**Required work**
Search each line of the data for the word "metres"; copy every line where it is found.

**Input**
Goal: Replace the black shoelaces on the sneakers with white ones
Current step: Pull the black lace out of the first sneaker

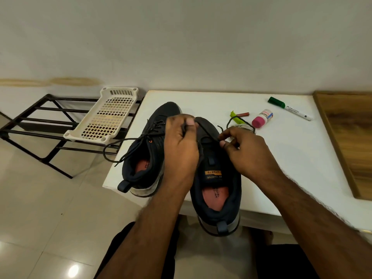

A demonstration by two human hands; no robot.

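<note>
Head view: looking down at a white table from where I'm watching, two dark sneakers on it, heels toward the camera.
Right shoe: sits at the table's near edge, heel hanging over it a bit. Orange label on the tongue, pinkish insole.
Left shoe: just beside the right shoe, on its left, at the table's near-left corner. Black lace is in its eyelets, loose ends trailing off the table's left edge.
Lace: black, stretched across the front of the right shoe between both hands, with more of it looping on the table just past the right hand.
Left hand: over the gap between the shoes, fingers curled, thumb and fingers pinching one end of the lace.
Right hand: over the right shoe's far-right side, fingertips pinched on the lace too.
White laces: can't really tell; there's something pale under the lace loop behind the right hand, mostly hidden.
Table stuff: green marker toward the far-right, pink-capped bottle lying between it and the shoes, small red and lime bits beside the bottle.
Off the table's left: black rack with a white slotted tray on top.
</note>
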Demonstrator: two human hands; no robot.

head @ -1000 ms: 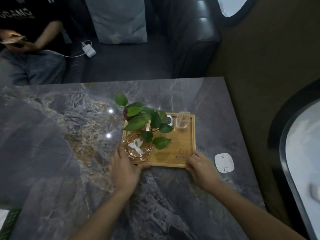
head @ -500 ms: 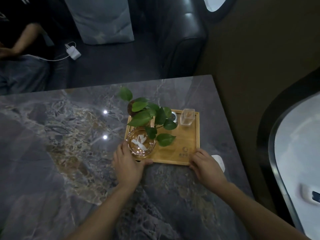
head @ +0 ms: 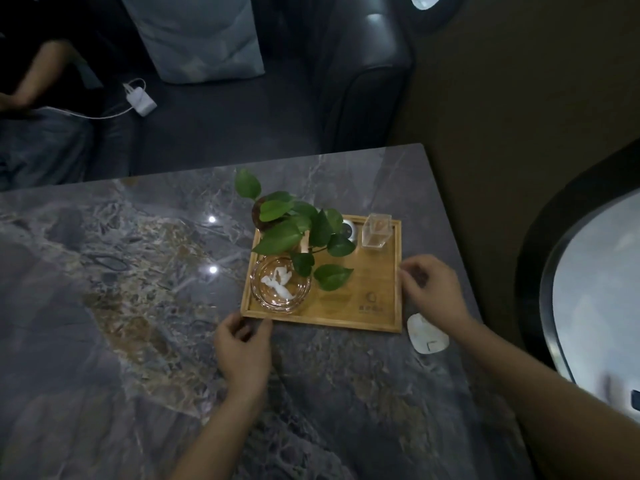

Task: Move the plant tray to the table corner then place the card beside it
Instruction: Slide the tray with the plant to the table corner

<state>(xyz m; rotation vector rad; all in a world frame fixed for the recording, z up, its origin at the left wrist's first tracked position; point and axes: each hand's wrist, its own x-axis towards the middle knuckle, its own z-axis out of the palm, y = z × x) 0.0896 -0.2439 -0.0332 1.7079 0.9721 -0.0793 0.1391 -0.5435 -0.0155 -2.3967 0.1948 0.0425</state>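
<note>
The wooden plant tray (head: 367, 296) lies flat on the marble table (head: 138, 306), near its right edge. It carries a leafy green plant (head: 294, 230), a round glass dish (head: 280, 285) and a small clear square glass (head: 375, 230). My left hand (head: 242, 351) hovers at the tray's front-left corner, fingers loosely curled and apart, holding nothing. My right hand (head: 433, 289) is at the tray's right rim, its fingertips touching the edge. The white card (head: 427, 336) lies on the table by the tray's front-right corner, partly under my right wrist.
The table's far right corner (head: 420, 145) is just beyond the tray. A dark sofa (head: 363, 81) with a grey cushion (head: 197, 36) and a white charger (head: 140, 98) stands behind. A person (head: 38, 98) sits at upper left. A pale oval surface (head: 595, 289) lies to the right.
The tray has slid farther and to the right. My right hand left the front edge for the right rim, uncovering the card. My left hand drew back to the front-left corner.
</note>
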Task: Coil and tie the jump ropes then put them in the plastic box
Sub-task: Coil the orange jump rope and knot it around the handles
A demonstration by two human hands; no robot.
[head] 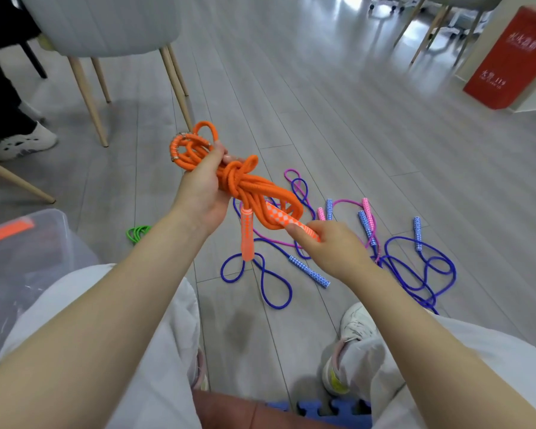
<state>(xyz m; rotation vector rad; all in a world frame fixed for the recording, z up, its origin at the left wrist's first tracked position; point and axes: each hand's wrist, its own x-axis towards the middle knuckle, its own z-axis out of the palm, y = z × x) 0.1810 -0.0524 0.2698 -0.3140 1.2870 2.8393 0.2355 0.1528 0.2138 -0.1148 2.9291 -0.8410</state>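
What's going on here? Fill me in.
A seated person is tying up an orange rope. The left hand grips the coiled bundle near its knot, and the right hand holds one of its handles; the other handle hangs free. Blue ropes and pink ropes lie loose on the floor, uncoiled, and a green rope lies beside the clear plastic box at the person's left.

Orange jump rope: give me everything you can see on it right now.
The orange jump rope looks like braided cord, coiled into a bundle with a knot wrapped round its middle, held in the air above the floor. The left hand grips the bundle beside the knot. One checkered handle hangs free; the right hand pinches the other.
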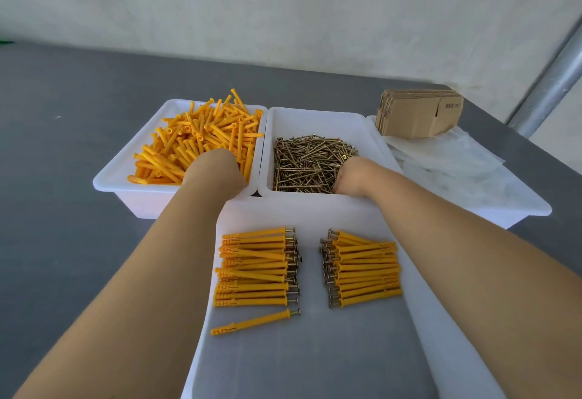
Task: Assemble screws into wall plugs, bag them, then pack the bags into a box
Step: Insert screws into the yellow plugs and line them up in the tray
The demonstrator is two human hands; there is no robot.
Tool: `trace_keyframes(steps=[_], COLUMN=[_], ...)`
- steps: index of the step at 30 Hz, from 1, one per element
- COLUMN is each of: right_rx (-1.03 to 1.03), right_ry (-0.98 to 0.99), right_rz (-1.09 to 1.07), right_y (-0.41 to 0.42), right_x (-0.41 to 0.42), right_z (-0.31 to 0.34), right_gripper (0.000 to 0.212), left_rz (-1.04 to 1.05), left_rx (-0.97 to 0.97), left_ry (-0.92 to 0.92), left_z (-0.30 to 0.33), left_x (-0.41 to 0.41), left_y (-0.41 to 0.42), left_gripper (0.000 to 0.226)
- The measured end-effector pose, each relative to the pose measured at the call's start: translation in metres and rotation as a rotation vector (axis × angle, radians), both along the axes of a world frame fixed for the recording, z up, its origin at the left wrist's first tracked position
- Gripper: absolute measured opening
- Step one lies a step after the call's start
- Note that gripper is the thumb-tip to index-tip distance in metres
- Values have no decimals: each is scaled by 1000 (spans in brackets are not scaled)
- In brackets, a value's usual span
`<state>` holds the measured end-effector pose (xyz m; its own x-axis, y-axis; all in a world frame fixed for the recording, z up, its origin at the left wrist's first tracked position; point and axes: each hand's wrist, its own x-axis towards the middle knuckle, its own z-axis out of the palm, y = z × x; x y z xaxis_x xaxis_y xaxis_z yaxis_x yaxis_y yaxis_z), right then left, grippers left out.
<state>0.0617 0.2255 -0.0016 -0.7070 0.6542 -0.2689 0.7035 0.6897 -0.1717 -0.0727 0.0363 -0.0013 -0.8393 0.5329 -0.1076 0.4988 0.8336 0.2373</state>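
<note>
Grey table (63,178). Our left hand (217,165) in plugs (195,134), right hand (352,175) in screws (308,159); finger states hidden. We take one each.

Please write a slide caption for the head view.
Left hand in wall plug tray, right hand in screw tray.

A grey table (69,197) carries 4 white trays (318,206): 3 side by side at the back, 1 nearer the person.
</note>
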Motion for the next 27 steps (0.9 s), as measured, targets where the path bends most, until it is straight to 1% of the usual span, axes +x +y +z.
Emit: trace_keyframes(steps=[3,4,6,8,11,13,16,19,21,23,24,27], right_rx=[44,57,58,96,155,104,-157,-316,-375,-413,-410,-355], right_ry=[55,105,281,482,746,885,1055,1159,1209,1218,1205,1144], right_rz=[-13,-22,-47,-61,-79,-93,-144,-181,-182,-167,-151,-73], right_y=[1,2,1,0,0,-1,-11,-25,-35,-43,-46,-52], right_x=[-1,1,8,18,31,39,48,53,52,52,51,52], right_z=[-2,-3,-5,-8,-5,-1,6,11,11,7,4,-3], right_gripper=[28,25,15,7,10,10,15,22,41,59,62,51], left_rz=[4,2,-15,-48,-114,-135,-130,-105,-72,-46,-44,-90], left_rx=[0,-3,-24,-45,-51,-32,20,123,234,391,470,695], left_ry=[-3,-15,-35,-11,-2,8,48,63,81,128,159,166], left_z=[4,5,5,4,2,0,-3,-6,-8,-7,-5,3], left_x=[-4,-5,-3,-4,-4,-3,-5,-4,-1,2,5,17], left_y=[-2,-1,-2,-2,-4,-7,-8,-8,-10,-11,-10,-9], left_gripper=[27,30,35,36,32,30,34,39,40,43,44,51])
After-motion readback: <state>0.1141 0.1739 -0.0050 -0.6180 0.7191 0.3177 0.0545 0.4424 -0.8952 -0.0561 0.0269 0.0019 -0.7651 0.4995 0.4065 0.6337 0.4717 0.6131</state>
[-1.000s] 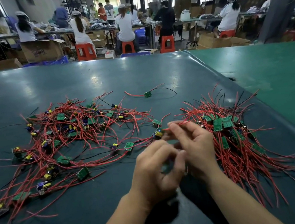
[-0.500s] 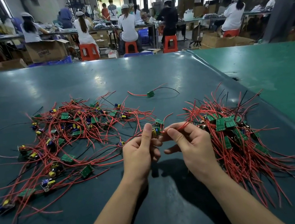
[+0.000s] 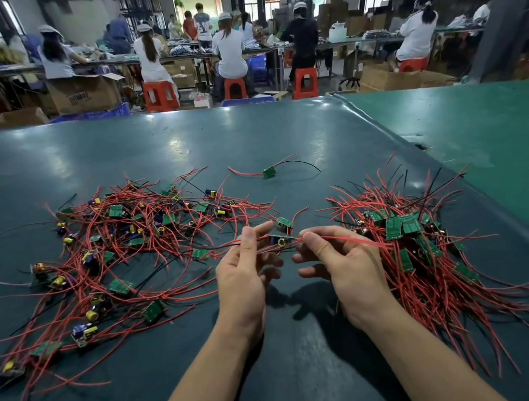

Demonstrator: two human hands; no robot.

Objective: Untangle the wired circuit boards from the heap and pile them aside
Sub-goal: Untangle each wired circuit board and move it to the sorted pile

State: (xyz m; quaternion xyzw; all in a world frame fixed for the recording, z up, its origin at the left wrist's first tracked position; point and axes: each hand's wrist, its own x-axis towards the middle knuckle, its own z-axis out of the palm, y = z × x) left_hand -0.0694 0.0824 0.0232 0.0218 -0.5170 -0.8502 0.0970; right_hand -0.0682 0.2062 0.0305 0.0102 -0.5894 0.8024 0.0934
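Above the dark surface [image 3: 281, 136], the left hand [image 3: 244, 281] and right hand [image 3: 343, 264] each pinch a red wire of one circuit board [image 3: 280, 239] (held between heap [image 3: 127, 247] and sorted pile [image 3: 415, 240]).

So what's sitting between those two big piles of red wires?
In the head view, between the tangled heap and the sorted pile, both hands, left hand and right hand, hold one wired board above the table.

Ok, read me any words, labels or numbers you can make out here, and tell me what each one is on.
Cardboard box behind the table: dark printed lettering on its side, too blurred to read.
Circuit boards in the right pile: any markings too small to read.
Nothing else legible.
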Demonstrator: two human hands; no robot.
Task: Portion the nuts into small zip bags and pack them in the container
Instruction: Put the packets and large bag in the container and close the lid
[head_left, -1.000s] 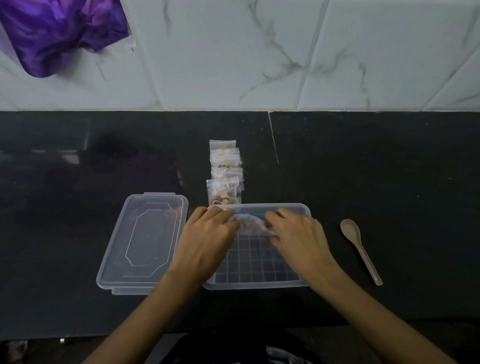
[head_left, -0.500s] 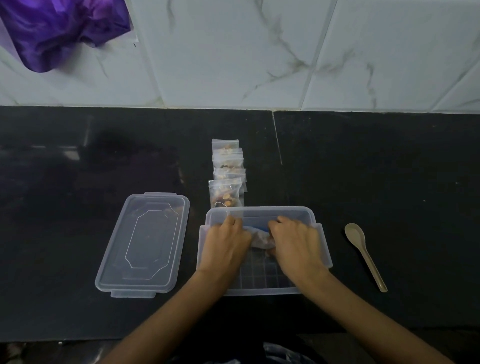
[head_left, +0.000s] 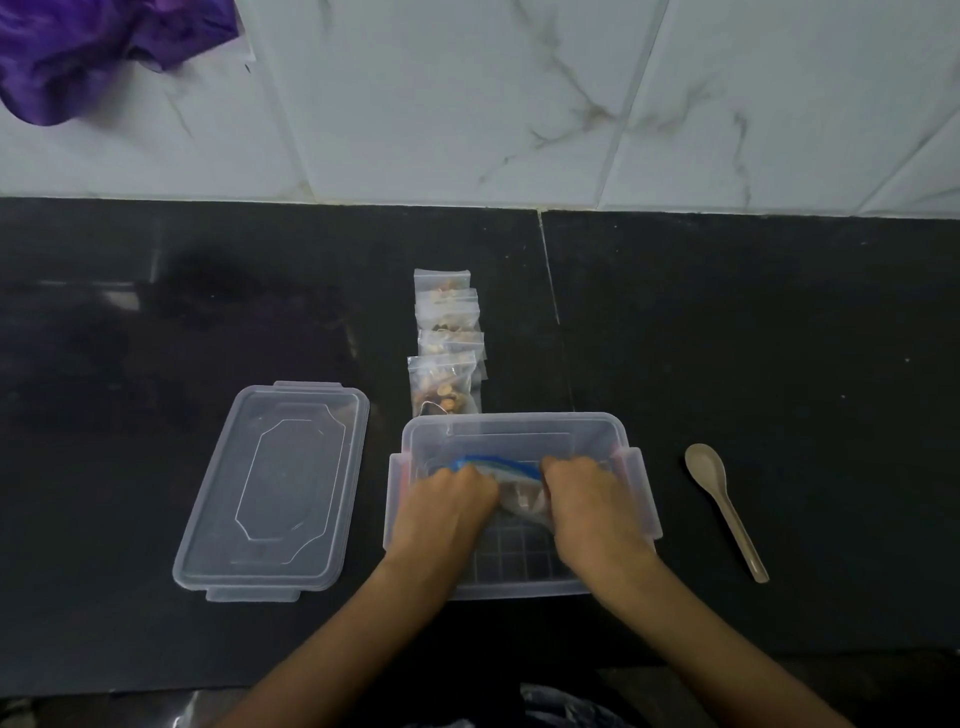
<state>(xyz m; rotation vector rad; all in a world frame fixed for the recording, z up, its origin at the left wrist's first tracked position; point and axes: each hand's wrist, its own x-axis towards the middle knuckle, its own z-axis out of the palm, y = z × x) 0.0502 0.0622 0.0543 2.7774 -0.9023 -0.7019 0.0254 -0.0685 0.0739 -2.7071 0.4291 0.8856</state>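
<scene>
A clear plastic container sits on the black counter in front of me. Inside it, a zip bag with a blue seal holds dark nuts. My left hand grips the bag's left end and my right hand grips its right end, both down inside the container. Just behind the container, several small filled zip bags lie in an overlapping row running away from me.
The container's clear lid lies flat to the left. A beige spoon rests on the counter to the right. White marble tiles back the counter, with purple plastic at the top left.
Both hands have sunk with the blue-sealed bag from the container's far rim down into it.
</scene>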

**Exercise solution**
- The measured end-effector pose, each relative to the pose measured at the call's start: translation in metres and rotation as a rotation vector (axis × angle, radians), both along the axes of a world frame fixed for the recording, z up, its origin at the left wrist's first tracked position
- Note that gripper is the thumb-tip to index-tip distance in metres

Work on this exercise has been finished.